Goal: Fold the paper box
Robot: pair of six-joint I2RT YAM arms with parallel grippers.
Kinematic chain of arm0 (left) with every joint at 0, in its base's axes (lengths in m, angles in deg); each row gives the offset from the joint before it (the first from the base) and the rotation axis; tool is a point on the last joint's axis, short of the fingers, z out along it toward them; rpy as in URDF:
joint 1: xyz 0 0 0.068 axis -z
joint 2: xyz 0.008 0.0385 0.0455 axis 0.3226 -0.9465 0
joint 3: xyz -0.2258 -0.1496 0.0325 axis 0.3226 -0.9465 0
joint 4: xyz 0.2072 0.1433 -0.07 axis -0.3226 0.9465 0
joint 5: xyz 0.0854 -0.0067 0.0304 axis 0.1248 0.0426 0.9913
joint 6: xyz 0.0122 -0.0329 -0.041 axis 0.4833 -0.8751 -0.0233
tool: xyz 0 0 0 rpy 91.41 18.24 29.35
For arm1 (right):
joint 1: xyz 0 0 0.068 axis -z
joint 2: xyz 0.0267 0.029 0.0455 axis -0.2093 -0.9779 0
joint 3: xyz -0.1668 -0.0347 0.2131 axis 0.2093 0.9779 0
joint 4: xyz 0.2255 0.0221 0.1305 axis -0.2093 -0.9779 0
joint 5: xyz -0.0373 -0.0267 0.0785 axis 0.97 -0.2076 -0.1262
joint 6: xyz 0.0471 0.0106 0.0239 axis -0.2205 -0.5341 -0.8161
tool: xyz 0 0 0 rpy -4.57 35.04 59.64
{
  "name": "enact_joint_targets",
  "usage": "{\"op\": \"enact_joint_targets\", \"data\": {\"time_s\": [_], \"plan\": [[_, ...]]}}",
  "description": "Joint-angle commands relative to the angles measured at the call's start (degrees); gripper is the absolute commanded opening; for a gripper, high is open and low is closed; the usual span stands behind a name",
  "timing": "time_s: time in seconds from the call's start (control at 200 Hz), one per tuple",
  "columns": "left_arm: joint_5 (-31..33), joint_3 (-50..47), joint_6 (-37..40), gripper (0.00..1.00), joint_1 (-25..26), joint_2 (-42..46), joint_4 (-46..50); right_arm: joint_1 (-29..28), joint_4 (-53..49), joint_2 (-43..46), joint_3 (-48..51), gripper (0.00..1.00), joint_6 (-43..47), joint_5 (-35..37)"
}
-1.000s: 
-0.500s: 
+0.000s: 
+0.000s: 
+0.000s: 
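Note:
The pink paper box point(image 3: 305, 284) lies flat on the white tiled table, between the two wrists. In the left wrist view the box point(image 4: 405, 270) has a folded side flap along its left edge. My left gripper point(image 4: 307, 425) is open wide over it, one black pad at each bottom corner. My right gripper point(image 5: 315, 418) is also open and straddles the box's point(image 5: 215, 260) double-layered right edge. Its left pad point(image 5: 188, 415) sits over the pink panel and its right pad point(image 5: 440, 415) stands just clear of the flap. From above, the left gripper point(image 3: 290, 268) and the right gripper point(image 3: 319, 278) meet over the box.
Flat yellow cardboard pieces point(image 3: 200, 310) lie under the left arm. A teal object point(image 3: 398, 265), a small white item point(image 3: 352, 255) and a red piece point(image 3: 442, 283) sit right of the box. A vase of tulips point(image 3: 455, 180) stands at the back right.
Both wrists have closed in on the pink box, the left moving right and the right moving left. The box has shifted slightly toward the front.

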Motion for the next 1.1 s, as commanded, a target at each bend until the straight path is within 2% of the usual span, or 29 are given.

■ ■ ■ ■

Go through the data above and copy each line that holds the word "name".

  "name": "enact_joint_targets",
  "description": "Joint-angle commands relative to the angles measured at the call's start (degrees); gripper is the absolute commanded opening; for a gripper, high is open and low is closed; the usual span stands behind a name",

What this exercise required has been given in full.